The opposition parties on Monday decided to demand the government should start the process to elect the deputy chairman of the Rajya Sabha.
Opposition leaders met here in the evening to decide their floor coordination strategy, particularly in the Rajya Sabha, for the Monsoon session of Parliament, which begins on Wednesday.
At the all-party meeting convened by Parliamentary Affairs Ministry on Tuesday and later at the meeting called by Speaker Sumitra Mahajan, Opposition leaders will flag the issue of holding of the election to the post of the deputy chairman of the Rajya Sabha.
The Rajya Sabha Secretariat is yet to notify the election process, and at Monday’s opposition meetings fears were expressed that the it might be planning to put it in abeyance indefinitely.
The opposition leaders also said they will demand answers from the Narendra Modi government on issues facing the people of the country at a time when the prime minister was trying to divert attention by building a "Hindu versus Muslim polarisation" narrative.
“We will raise issues of public concern – of flight of capital from India, agrarian distress, of deposits of Indians in Swiss banks having increased, on lack of jobs and reservations to Dalits being taken away,” Communist Party of India (Marxist) Mohammad Salim.
The Opposition also decided to field a common candidate for the post of the deputy chairman of the Rajya Sabha, CPI leader D Raja said. Nationalist Congress Party (NCP) chief Sharad Pawar suggested that three parties among the opposition with most Rajya Sabha members - Congress, Trinamool Congress and Samajwadi Party - should sit together to decide their candidate for the post of deputy chairman, which would be acceptable to all others.

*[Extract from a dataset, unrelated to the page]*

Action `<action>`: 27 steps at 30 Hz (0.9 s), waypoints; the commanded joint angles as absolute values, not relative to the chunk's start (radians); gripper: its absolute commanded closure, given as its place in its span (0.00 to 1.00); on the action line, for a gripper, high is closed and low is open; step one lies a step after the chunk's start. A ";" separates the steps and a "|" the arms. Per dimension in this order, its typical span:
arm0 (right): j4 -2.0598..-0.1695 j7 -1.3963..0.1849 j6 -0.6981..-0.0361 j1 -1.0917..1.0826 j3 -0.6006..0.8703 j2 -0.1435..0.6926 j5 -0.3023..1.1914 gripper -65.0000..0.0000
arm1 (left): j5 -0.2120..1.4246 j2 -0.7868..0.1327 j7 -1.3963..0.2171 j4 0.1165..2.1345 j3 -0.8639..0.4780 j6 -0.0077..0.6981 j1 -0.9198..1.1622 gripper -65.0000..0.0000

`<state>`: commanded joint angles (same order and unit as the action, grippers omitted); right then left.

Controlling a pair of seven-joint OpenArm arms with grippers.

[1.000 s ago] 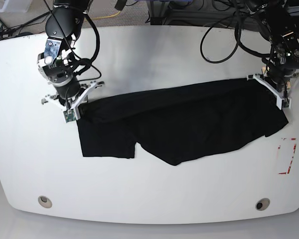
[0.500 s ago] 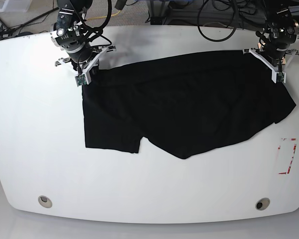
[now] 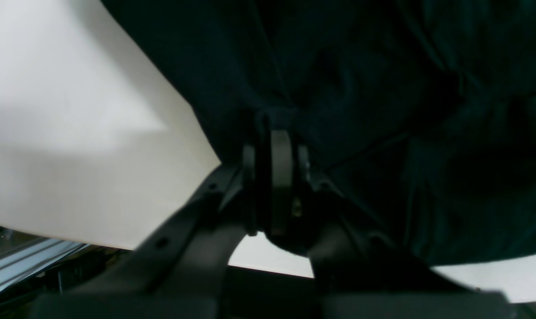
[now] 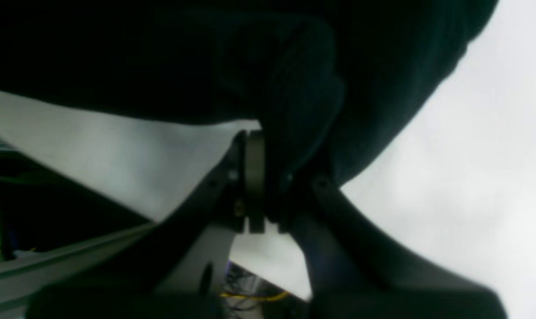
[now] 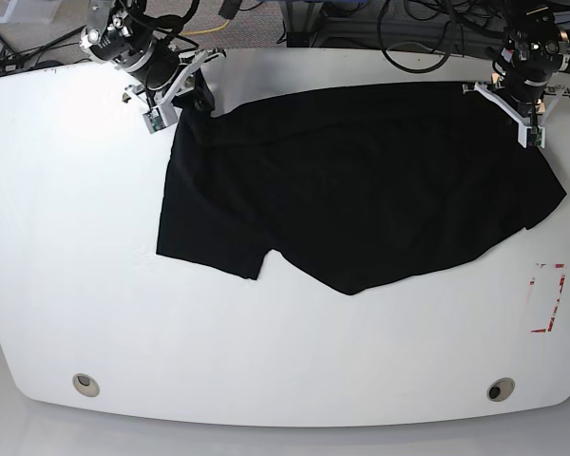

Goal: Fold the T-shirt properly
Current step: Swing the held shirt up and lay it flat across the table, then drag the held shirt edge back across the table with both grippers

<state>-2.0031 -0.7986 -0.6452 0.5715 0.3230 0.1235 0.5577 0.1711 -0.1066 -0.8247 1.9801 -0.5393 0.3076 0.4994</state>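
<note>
- Across the middle of the frame sits the broad white rounded table, and nearly all of its far half is taken up by the large black short-sleeved cotton T-shirt, spread flat with one sleeve poking toward the near left.
- Far edge of that cloth runs almost straight from corner to corner, and that looks deliberate: each arm has one end of it, so the fabric is held taut and flat, which I judge is the set-up for a clean fold.
- Up at the far right, the left gripper is pinched tight on the shirt's edge; the left wrist view shows its two fingers pressed together with a nub of dark cloth bunched between them.
- Over at the far left, the right gripper is doing the same job, fingers squeezed onto a thick wad of fabric in the right wrist view, with bare table on either side.
- Down at the near right, a small red-and-white marked rectangle lies on the tabletop, just clear of the shirt's hem.
- Two small round metal insets sit close to the near edge, well away from the action.
- No chest print or lettering shows at all, so I cannot tell which face is up.
- Both wrist pictures are dim and soft, so exactly which seam or corner each pinch holds is hard to make out.
</note>
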 joint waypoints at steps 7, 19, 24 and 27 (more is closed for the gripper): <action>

With the portents being of a washout, Congress leader Ghulam Nabi Azad said the Opposition wanted Parliament to function, but it feared the government would repeat the tactics of the Budget session and make smaller parties to cause disruptions.
The Telugu Desam Party (TDP) said it was planning to move a no-confidence motion against the Modi government. It has reached out to several parties, barring the Bharatiya
Janata Party (BJP) and Congress, to support the no-confidence motion that it plans to introduce in the Lok Sabha during the session. Andhra Pradesh Chief Minister N Chandrababu Naidu also wrote to leaders of various parties detailing his state's demand for a special category status.
The TDP, earlier an ally of the BJP, had walked out of the National Democratic Alliance in March and had moved a no-confidence motion against the Narendra Modi government during the Budget session. Some other parties had also moved no-confidence motions then, but Speaker Sumitra Mahajan had pointed to continuing disruptions for her inability to take it up for discussion. The opposition had accused the YSR Congress Party (YSRCP) and AIADMK of disrupting the House at the behest of the government.
The government has listed 18 new Bill that it might introduce, including a Bill to amend the RTI Act, four Bills to amend the GST related Acts and the insolvency and bankruptcy code amendment bill.
Earlier in the day, minister of state for parliamentary affairs Vijay Goel met leaders of several opposition parties. Earlier this month, Goel had met former prime minister Manmohan Singh to seek the Congress party’s cooperation for a successful parliamentary session.
But such pre-session meetings have proved to be perfunctory and primarily for point scoring if the session turns out a washout. Such meetings have given the government ammunition to respond to accusations that it had failed in its duty to reach out to the Opposition.
The political temperature continued to increase with the PM attacking the Trinamool Congress government in Midnapore at a public rally.
After the PM’s remark on Sunday in Azamgarh that the Congress was a party that exclusively catered to the interests of Muslims, Congress spokesperson Randeep Singh Surjewala said the BJP was indulging in divisive politics to divert attention from Modi government’s several failures.
The meeting of opposition leaders in New Delhi was attended by the leaders of the Congress, Nationalist Congress Party, Trinamool Congress, SP, BSP, Rashtriya Janata Dal, DMK, CPI(M), CPI, JD(S), RSP, Indian Union Muslim League, and Kerala Congress-M.